Aku berusaha menyembunyikan pipiku yang memerah. Sungguh. Kenapa perempuan selalu mengaitkan segala sesuatu dengan percintaan?

“Mungkin dia sudah bangun. Bisa tolong cek keadaannya?”

“Ah, baik.”

...Secara tidak langsung, aku diarahkan ke kamar Hayashi.

“Hayashi, kau sudah bangun?”

Tok, tok, aku bertanya sambil mengetuk, tapi tidak ada jawaban.

“Aku masuk, ya.”

Sudah sampai sini, rasanya canggung kalau kembali ke ruang tamu di hadapan ibu Hayashi. Jadi aku memutuskan masuk dan menunggunya bangun.

“Banyak debu, ya.”

Mungkin karena pemiliknya sudah pergi, kamar ini sudah lama tak terurus.

Berusaha sebisa mungkin agar tidak membangunkan Hayashi, aku berjalan berjinjit dan duduk di kursi belajar.

Nah, sekarang aku tidak tahu harus berbuat apa sampai Hayashi bangun.

Ngomong-ngomong, kemarin aku hanya mampir ke kamar ini saat gelap gulita, ya. Aku memandang sekeliling ruangan dengan perlahan.

“...Hayashi bilang dia sudah menyatakan takkan kembali lagi, kan.”
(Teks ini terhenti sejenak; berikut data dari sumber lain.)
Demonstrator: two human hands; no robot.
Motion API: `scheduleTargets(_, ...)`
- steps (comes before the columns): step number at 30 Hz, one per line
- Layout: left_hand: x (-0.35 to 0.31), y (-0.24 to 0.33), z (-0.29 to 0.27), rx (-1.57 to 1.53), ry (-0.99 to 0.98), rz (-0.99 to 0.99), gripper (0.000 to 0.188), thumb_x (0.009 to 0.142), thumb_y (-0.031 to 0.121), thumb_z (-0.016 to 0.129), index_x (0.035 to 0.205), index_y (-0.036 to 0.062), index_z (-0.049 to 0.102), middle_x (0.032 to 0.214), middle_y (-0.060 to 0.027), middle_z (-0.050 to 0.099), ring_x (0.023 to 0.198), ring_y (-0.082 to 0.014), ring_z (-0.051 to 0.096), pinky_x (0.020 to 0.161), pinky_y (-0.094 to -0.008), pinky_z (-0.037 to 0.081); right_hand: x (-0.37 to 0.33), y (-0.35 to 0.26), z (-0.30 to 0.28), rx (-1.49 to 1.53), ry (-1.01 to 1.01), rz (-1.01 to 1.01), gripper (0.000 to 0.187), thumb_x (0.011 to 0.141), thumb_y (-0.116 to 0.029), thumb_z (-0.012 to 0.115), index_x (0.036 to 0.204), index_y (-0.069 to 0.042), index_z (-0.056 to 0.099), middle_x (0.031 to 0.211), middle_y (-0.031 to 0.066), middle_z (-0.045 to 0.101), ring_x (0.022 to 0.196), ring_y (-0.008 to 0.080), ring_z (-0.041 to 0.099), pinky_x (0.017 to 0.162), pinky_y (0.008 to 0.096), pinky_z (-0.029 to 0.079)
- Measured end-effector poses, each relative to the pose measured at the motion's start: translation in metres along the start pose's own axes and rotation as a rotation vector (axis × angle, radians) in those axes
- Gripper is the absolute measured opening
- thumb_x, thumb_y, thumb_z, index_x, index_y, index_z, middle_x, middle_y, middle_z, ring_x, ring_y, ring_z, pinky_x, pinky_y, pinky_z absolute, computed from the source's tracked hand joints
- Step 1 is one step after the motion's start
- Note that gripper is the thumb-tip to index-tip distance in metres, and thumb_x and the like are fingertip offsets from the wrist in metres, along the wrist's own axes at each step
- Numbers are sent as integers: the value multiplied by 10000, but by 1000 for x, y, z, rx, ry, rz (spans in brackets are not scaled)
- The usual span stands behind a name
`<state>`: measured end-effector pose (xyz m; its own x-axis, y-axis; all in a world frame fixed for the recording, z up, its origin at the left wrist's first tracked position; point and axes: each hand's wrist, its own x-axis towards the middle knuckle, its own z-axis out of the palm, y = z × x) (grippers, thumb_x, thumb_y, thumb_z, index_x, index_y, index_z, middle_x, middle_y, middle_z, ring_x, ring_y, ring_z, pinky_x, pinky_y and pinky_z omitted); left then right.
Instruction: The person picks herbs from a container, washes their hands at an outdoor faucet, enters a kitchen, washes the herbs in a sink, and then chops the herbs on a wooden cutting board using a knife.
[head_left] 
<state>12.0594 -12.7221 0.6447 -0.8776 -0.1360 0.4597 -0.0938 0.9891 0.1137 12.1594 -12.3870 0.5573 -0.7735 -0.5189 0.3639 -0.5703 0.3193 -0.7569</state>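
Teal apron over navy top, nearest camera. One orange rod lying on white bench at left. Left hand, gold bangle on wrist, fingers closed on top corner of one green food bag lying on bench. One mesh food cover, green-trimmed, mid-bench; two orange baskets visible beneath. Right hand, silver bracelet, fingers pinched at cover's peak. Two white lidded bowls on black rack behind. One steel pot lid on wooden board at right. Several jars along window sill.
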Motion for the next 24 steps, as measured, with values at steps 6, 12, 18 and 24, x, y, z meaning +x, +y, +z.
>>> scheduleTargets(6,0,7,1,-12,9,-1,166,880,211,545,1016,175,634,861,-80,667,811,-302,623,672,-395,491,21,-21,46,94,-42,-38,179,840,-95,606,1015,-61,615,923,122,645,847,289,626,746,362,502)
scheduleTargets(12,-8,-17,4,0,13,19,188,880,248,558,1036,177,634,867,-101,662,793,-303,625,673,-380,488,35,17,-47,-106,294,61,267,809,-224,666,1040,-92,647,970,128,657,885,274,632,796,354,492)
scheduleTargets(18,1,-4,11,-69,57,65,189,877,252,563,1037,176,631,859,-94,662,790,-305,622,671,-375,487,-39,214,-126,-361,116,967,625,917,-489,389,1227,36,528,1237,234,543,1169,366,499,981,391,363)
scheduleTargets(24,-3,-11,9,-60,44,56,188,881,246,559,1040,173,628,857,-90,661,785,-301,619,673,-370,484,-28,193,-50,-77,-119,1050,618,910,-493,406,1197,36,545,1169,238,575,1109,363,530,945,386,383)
Namun, meskipun begitu, di dalam kamar... masih banyak barang-barang Hayashi yang tersisa, mungkin dari zaman SMA.

Mengingat Hayashi, mungkin dia menyatakan hal itu tanpa pikir panjang... tapi fakta bahwa orang tuanya tidak membereskannya mungkin mereka masih berharap suatu hari saat dia akan kembali.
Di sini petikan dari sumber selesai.